I hope 2018 has begun well for everyone and that the recent holidays provided an enjoyable opportunity for a change of pace and scenery, time with friends and family — and frequent dips in a favourite watering hole to cope with the constant heat.
I regularly visit businesses and meet with employers and their staff in the Hamilton West electorate. While fluctuating economic conditions and the rapid pace of technological change sometimes lead to business closures and job losses, in the main we have enjoyed buoyant economic conditions in our city in recent years with many new jobs having been created here.
National's leader Bill English observed that under current employment law New Zealand has added an impressive 245,000 jobs in the last two years and has the third highest employment rate in the developed world. Nearly 80 per cent of New Zealand workers are in full-time jobs and wages have been growing at twice the rate of inflation.
So, I know many will share my concern that the Labour-led Government's employment law changes announced last week will reduce job opportunities and wage growth, especially for vulnerable workers on the edges of the labour market. They will also mean workers will have less flexibility to get their jobs done. The need for the changes has not been demonstrated to the public. Labour is clearly pandering to the unions who helped them into office.
For instance, most businesses will be concerned about the measures that are proposed for essentially unlimited union access, particularly the collective bargaining parameters where if a union initiates collective bargaining with a business they must negotiate.

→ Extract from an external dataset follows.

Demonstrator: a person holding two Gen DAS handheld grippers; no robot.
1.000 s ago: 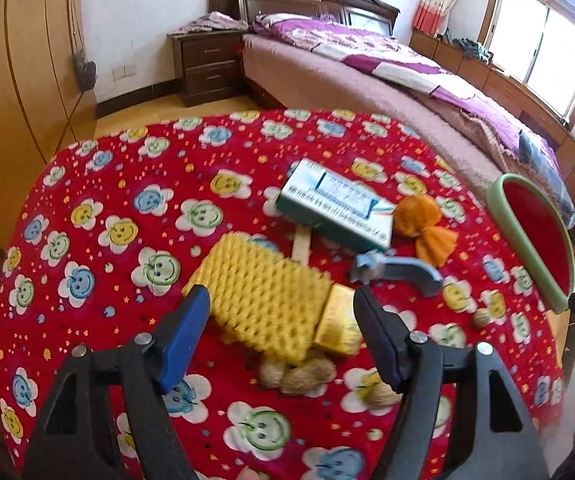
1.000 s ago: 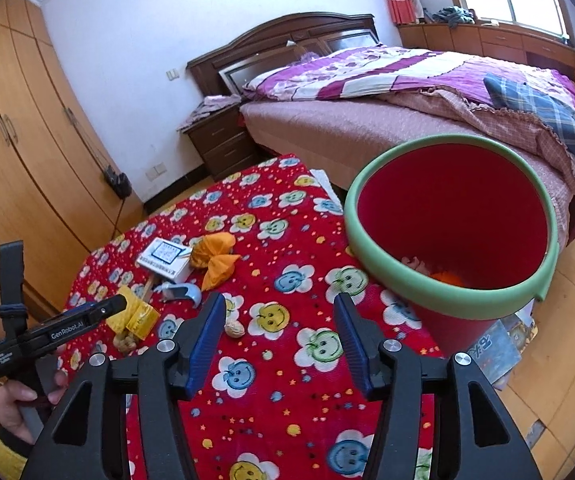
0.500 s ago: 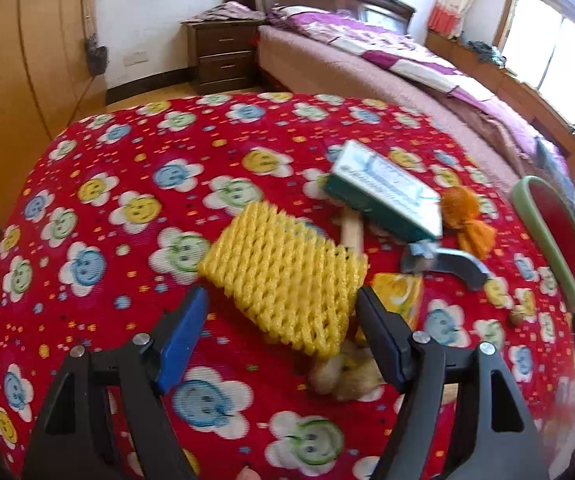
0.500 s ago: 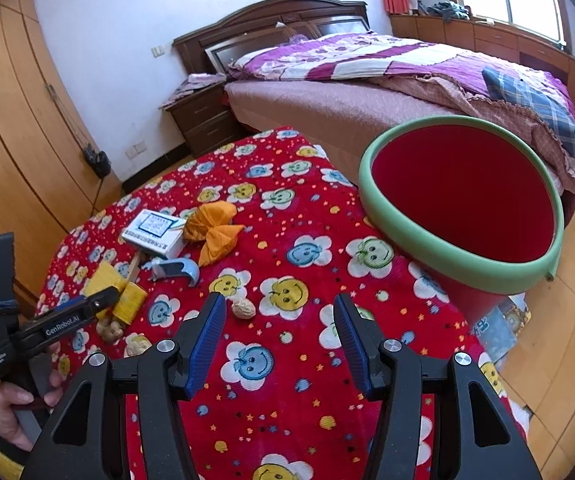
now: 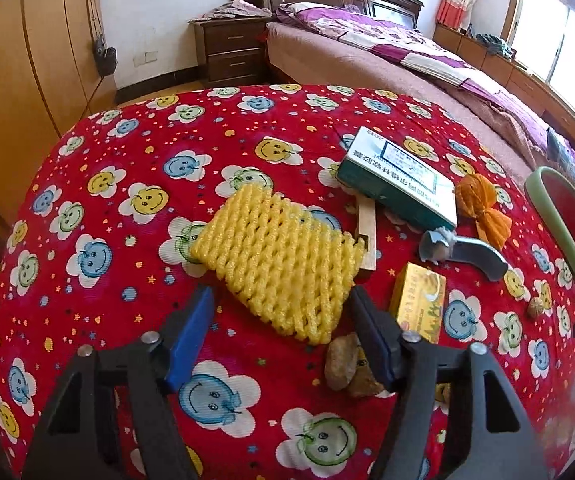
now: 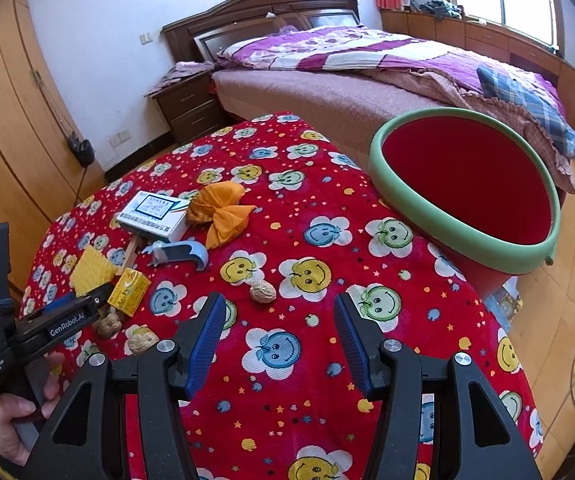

Commenting on the announcements, the National Party's Workplace Relations Spokesperson Amy Adams noted that the law as it stands encourages all businesses, small and large, to grow their workforces and take a chance on new workers and long-term unemployed people, including with 90 day probationary periods.
"While Labour have now partially backed down and allowed small businesses to continue with 90 day trials, they've still closed those trials off to the bigger businesses that take on many of these vulnerable workers. Those workers will have fewer opportunities," said Ms Adams.
"If 90 day trials are okay for small businesses, then why shouldn't they apply to larger businesses as well?"
With New Zealand's world-leading performance in job creation over the last few years, the onus is on the government to justify the need for the reforms.
Business confidence fell in the last quarter and these reforms will further damage that mood, while taking New Zealand backwards. They will disrupt New Zealand's settled and successful employment law. I and other National MPs will fight them vigorously in Parliament in coming weeks.